Hacker News new | past | comments | ask | show | jobs | submit login
Scaling Financial Reporting at Airbnb (medium.com/airbnb-engineering)
175 points by knighthacker on March 16, 2017 | hide | past | favorite | 40 comments



If this is generalizable, and it looks like it is, it would be pretty smart to spin this out as a new company, make Airbnb the company's first customer, and go after Oracle's financial products.

(Disclosure: I used to work at Oracle on Financials Cloud.)


There seems to be an accounting equivalent of Greenspun's tenth rule:

"Any sufficiently complicated financial reporting system contains an ad-hoc, informally-specified, bug-ridden implementation of double-entry accounting."

It's such a powerful yet simple way of thinking about money that anyone who builds a billing or accounting system should be intimately familiar with it.


Related, might be interesting: "Building a powerful double-entry accounting system" -> https://www.youtube.com/watch?v=aw6y4r4NAlw


Agreed; it's unfortunate that explanations are often filled with accounting jargon that obscure its advantages. The concept itself is awesome, and avoids so much pain down the line.


"Going from imperative programming to functional programming has been a powerful paradigm shift for us to think about financial processing and accounting. We can now think of this system as a straightforward actor/handler system rather than getting mired in complicated SQL-join logic."

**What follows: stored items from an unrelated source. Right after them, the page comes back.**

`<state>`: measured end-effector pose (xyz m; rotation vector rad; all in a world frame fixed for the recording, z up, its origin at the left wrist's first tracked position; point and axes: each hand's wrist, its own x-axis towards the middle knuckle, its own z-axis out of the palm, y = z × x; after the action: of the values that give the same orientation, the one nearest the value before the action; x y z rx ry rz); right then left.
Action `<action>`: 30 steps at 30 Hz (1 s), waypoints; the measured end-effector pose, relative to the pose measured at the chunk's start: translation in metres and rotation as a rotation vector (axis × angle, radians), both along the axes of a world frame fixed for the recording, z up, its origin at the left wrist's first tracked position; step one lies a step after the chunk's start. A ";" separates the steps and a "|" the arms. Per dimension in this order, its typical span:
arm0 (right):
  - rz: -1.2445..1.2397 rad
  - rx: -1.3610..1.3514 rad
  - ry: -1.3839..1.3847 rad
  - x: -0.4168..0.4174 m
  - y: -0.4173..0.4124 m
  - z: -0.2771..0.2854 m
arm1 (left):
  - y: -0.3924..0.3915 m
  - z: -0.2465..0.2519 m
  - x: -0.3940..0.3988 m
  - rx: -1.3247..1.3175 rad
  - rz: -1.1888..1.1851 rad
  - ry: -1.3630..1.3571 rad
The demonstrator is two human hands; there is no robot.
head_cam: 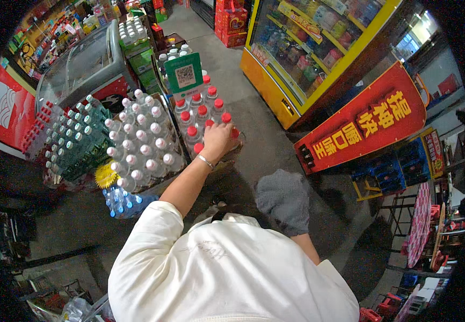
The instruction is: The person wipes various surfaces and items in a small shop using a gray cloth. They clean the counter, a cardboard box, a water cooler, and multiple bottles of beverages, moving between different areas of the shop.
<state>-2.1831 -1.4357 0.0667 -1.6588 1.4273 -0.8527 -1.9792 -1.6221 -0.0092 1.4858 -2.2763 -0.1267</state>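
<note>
My left hand reaches forward over a group of clear bottles with red caps. Its fingers curl down among the caps at the group's near right, with one red cap beside the fingertips. Whether they grip a bottle is hidden. A bracelet circles that wrist. On my right side, the forearm runs into a bunched grey cloth. The cloth covers my right hand, which carries it above the floor; the fingers are out of sight. A green sign with a printed code stands over the bottles.
Pale-capped bottles and green bottles stand to the left, near blue-capped bottles. Behind them is a chest freezer. A yellow-framed display cabinet and a red sign board line the right side.
</note>
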 end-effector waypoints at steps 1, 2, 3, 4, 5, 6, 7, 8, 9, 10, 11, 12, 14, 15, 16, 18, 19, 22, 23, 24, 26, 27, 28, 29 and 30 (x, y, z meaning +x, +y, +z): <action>0.044 -0.020 0.127 -0.003 -0.016 0.006 | -0.009 -0.004 -0.004 0.050 -0.017 -0.055; 0.117 -0.076 0.337 -0.005 -0.033 0.015 | -0.017 -0.008 -0.004 -0.014 -0.065 -0.083; 0.182 -0.164 0.542 -0.007 -0.045 0.028 | -0.025 -0.009 -0.006 0.024 -0.091 -0.079; 0.251 -0.274 0.736 -0.008 -0.060 0.040 | -0.029 -0.010 -0.005 0.067 -0.102 -0.077; 0.247 -0.335 0.677 -0.004 -0.075 0.050 | -0.032 -0.010 -0.003 0.110 -0.108 -0.074; 0.230 -0.393 0.616 0.005 -0.088 0.060 | -0.036 -0.008 -0.001 0.113 -0.125 -0.046; 0.209 -0.448 0.547 0.013 -0.100 0.066 | -0.037 0.000 0.001 0.154 -0.127 -0.030; 0.191 -0.503 0.478 0.019 -0.110 0.069 | -0.037 0.009 0.004 0.195 -0.124 -0.013; 0.144 -0.494 0.581 0.013 -0.108 0.061 | -0.040 0.028 0.000 0.224 -0.166 0.025; 0.152 -0.502 0.645 0.005 -0.115 0.042 | -0.041 0.037 0.004 0.207 -0.122 0.076; 0.158 -0.513 0.710 -0.002 -0.124 0.023 | -0.042 0.048 0.008 0.189 -0.074 0.126; 0.171 -0.438 0.723 0.010 -0.135 0.036 | -0.042 0.063 0.008 0.177 -0.047 0.180; 0.226 -0.306 0.745 0.038 -0.164 0.066 | -0.039 0.100 0.010 0.178 -0.050 0.258; 0.263 -0.307 0.591 0.039 -0.178 0.062 | -0.037 0.112 0.009 0.194 -0.064 0.324; 0.306 -0.304 0.437 0.040 -0.192 0.058 | -0.034 0.124 0.007 0.173 -0.031 0.293; 0.391 -0.379 -0.207 0.029 -0.219 0.005 | -0.026 0.141 0.000 0.125 0.023 0.230; 0.433 -0.412 -0.200 0.026 -0.228 -0.009 | -0.022 0.143 -0.002 0.113 0.049 0.200; 0.590 -0.319 -0.238 0.023 -0.241 -0.002 | -0.011 0.147 -0.007 0.024 0.112 0.206; 0.584 -0.122 -0.410 0.018 -0.241 -0.009 | -0.007 0.148 -0.012 0.040 0.146 0.221; 0.575 0.083 -0.572 0.011 -0.242 -0.022 | -0.001 0.152 -0.019 0.051 0.182 0.230; 0.567 0.485 -0.822 0.006 -0.244 -0.036 | 0.008 0.152 -0.025 0.029 0.268 0.233; 0.562 0.638 -0.879 0.005 -0.242 -0.038 | 0.015 0.158 -0.028 0.013 0.317 0.249; 0.583 0.727 -0.888 0.006 -0.238 -0.040 | 0.022 0.161 -0.032 0.023 0.354 0.266; 0.613 0.798 -0.887 0.006 -0.233 -0.041 | 0.029 0.164 -0.040 -0.027 0.424 0.231; 0.635 0.854 -0.863 0.002 -0.227 -0.040 | 0.034 0.158 -0.046 -0.035 0.432 0.247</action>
<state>-2.1813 -1.6631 0.0271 -0.7989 0.4610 -0.3850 -2.0252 -1.5880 0.1483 1.7939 -1.7177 -0.1328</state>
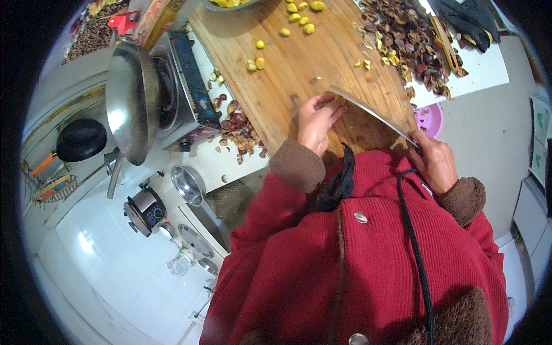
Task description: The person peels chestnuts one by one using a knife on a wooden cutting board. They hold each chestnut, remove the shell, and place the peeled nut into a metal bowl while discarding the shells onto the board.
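Observation:
My right hand (435, 163) grips the handle end of a broad kitchen knife (374, 113) at the near right edge of a wooden cutting board (297, 82). The blade slants over the board, its far end by my left hand (315, 125). My left fingers are bent close to the blade; whether something small is between them is hidden. Beyond them, several peeled yellow chestnuts (308, 29) lie scattered on the board. Small yellow pieces (366, 64) lie toward its right side.
Brown chestnut shells (414, 47) heap on the right, with a yellow-handled tool (446, 43) and dark gloves (468, 23). A pink basin (431, 118) is below. Left are unpeeled chestnuts (237, 120), a gas stove (189, 82) and a wok (129, 99). A bowl of yellow chestnuts (228, 3) stands at the back.

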### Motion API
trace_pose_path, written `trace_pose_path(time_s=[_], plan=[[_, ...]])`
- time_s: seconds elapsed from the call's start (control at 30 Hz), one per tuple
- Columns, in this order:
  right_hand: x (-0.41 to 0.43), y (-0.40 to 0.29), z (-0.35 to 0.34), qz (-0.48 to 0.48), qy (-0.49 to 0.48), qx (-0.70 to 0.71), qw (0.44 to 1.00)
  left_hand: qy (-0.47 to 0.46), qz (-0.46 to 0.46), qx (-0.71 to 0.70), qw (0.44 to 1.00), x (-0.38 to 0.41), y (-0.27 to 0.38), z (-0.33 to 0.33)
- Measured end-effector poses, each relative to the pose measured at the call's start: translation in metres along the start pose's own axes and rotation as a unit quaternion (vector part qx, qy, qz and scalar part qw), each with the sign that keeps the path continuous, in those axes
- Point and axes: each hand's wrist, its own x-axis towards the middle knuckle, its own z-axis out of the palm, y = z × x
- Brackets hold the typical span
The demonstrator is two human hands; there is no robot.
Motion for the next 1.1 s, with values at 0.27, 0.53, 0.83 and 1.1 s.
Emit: trace_pose_path(time_s=[0.27, 0.53, 0.83, 1.1], plan=[[-0.011, -0.008, -0.004, -0.001, -0.033, -0.034, 0.999, 0.060, 0.048, 0.149, 0.986, 0.002, -0.012, 0.003], [-0.005, -0.012, -0.010, 0.023, -0.058, -0.012, 0.998, 0.069, 0.034, 0.076, 0.994, 0.002, -0.006, 0.012], [0.016, -0.022, 0.004, 0.003, -0.051, -0.051, 0.997, 0.079, 0.023, 0.067, 0.994, -0.004, -0.001, 0.016], [0.031, 0.008, 0.020, -0.005, -0.001, 0.065, 0.998, -0.005, 0.008, 0.050, 0.999, -0.012, -0.003, -0.002]])
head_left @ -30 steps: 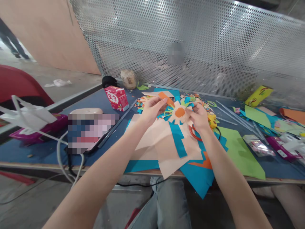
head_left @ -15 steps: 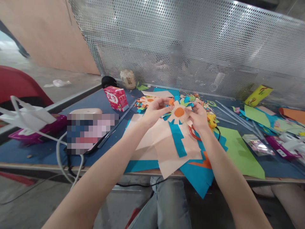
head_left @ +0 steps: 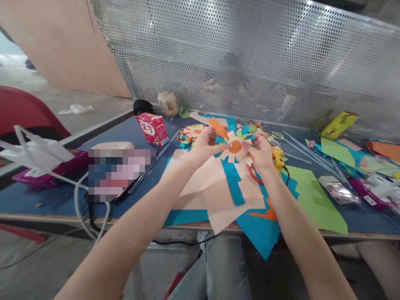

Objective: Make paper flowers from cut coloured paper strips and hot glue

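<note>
Between the two hands' fingers sits a paper flower (head_left: 236, 146): the right hand (head_left: 261, 153) pinches its edge, the left hand's (head_left: 201, 146) thumb presses its face (grip behind hidden, cannot tell). Left of the fingers, a red box (head_left: 152, 129) bears white characters.

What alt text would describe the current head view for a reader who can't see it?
A person's left hand and right hand hold a layered paper flower with an orange center over peach sheets on a blue table. A red box stands at left, a green sheet lies at right, and a perforated metal panel rises behind.
</note>
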Demonstrator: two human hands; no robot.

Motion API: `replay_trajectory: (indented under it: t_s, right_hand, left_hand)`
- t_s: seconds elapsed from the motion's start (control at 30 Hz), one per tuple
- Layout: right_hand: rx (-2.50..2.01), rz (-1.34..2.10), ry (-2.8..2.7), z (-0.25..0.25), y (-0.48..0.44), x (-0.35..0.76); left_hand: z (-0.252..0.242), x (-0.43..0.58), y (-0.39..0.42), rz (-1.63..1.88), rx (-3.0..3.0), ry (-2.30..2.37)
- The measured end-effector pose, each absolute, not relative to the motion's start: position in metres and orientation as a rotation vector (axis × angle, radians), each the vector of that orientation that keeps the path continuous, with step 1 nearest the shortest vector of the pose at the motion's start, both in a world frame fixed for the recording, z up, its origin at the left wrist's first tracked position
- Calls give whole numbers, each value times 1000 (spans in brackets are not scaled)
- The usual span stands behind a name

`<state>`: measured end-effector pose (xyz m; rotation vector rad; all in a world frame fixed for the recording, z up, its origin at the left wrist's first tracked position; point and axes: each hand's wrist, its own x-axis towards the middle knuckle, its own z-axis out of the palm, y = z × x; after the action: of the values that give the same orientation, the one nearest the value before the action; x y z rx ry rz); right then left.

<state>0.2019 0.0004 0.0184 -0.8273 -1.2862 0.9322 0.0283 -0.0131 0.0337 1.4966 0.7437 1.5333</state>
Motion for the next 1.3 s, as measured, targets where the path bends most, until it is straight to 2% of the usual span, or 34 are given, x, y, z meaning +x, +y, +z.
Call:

Though whether SQL is a functional language (or a programming language at all, if you're talking ANSI SQL) is a subtle question, I would at the very least not describe it as a traditional imperative programming language. I think this is an important distinction for the article because, contrary to what this article suggests, I've found SQL to be quite helpful for understanding functional and declarative programming concepts. That said, it might be a lot easier to express the types of tasks in the article as straight-forward functions rather than getting wrapped up in all this set-based talk in SQL.


Relational algebra is a really useful model to think about ETL task generally; SQL is an awkward dialect to express relational algebra, but it is at least a well-known one, and reasonably portable for a subset of querying. You can see the payoff in the Hadoop ecosystem too: Hive with HQL, spark-sql, Impala - SQL being used to express a data flow graph with a bunch of relational operators.

When you program directly against Spark, you're effectively building SQL plans explicitly. It's both more indirect - instead of writing a program that does stuff, you write a program that creates a data flow graph that does stuff; and you have more responsibility for performance, for good and bad.

I think to get good performance, you simply can't think on a per-item basis. You need to orient your thinking towards what can be efficiently performed at the bulk level. Whether it's column scanning in HDFS, or index scanning in a RDBMS, you need to be aware of the engineering properties of the operators you're applying. Doing lots of things per-item is a recipe for blowing your budgets, whether it's cache, memory, I/O, whatever. You want to iteratively do a little work to lots of items, and then join, rather than lots of work to each item one at a time.


Hi, I'm the author. Yeah, you have a good point. Imperative programming was just the way that we were using SQL to build that system.


Did you consider an off the shelf ERP product?

I've written something similar to the first part - extract raw data out of various source DB's using SQL queries then push it to our organisation's ERP product (SAP) using A2A messaging.

From my view SAP is black box but it handles the actual accounting/ financial logic part i.e Ledgers, product tracking, inventory management etc. Our Accountants all seem pretty comfortable using it.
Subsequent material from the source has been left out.